Exercise objective
Please output the data below exactly as given, starting at its first line and stopping after the line that contains "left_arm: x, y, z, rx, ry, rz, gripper".

=== Section Start ===

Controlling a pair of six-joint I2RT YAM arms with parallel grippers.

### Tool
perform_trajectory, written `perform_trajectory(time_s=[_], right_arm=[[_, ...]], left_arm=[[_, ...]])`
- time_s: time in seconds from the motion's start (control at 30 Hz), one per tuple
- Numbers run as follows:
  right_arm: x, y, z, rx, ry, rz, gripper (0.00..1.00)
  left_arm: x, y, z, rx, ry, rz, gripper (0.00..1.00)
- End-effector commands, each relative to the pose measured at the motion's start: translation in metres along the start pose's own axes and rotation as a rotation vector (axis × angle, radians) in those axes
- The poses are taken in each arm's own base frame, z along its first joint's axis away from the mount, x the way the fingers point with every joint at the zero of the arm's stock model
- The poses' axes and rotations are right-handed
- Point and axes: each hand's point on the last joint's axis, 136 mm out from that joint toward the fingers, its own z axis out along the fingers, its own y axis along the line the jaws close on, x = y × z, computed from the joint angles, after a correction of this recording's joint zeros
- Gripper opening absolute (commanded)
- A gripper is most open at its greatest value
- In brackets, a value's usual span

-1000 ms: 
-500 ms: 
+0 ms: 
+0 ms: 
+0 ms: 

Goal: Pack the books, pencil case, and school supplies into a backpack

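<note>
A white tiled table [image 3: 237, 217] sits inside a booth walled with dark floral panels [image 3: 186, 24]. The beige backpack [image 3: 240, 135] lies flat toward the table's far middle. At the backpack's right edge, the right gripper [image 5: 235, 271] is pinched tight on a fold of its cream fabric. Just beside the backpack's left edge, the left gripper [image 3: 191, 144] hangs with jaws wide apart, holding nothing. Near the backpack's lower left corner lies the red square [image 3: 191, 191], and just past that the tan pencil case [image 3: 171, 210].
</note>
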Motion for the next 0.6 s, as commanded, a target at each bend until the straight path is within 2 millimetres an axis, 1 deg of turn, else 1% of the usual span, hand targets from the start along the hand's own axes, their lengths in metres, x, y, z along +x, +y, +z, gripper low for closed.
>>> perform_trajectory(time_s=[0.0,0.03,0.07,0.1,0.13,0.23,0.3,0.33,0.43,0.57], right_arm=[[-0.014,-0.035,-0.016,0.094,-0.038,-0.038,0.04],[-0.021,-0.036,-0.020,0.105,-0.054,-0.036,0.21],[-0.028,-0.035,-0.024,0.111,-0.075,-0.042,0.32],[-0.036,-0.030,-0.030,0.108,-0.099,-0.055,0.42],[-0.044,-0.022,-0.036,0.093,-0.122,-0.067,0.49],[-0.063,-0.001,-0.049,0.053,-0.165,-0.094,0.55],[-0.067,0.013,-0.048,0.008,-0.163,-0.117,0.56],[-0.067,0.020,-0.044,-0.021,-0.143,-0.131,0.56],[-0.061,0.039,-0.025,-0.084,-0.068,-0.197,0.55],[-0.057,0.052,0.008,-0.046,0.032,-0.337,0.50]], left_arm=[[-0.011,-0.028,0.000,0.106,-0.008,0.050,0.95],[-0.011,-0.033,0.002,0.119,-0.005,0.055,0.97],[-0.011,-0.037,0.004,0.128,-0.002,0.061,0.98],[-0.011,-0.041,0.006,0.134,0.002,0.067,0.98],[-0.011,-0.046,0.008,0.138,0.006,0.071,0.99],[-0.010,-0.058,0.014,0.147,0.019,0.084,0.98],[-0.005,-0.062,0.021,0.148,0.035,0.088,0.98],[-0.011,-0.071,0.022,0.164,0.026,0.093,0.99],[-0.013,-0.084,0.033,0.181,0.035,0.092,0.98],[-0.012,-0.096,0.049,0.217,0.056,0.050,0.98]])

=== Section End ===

Result of the task
Controlling a pair of six-joint I2RT YAM arms with parallel grippers.

### Tool
perform_trajectory, written `perform_trajectory(time_s=[_], right_arm=[[_, ...]], left_arm=[[_, ...]])`
- time_s: time in seconds from the motion's start (control at 30 Hz), one per tuple
- Numbers run as follows:
  right_arm: x, y, z, rx, ry, rz, gripper (0.00..1.00)
  left_arm: x, y, z, rx, ry, rz, gripper (0.00..1.00)

Now the exercise is finished.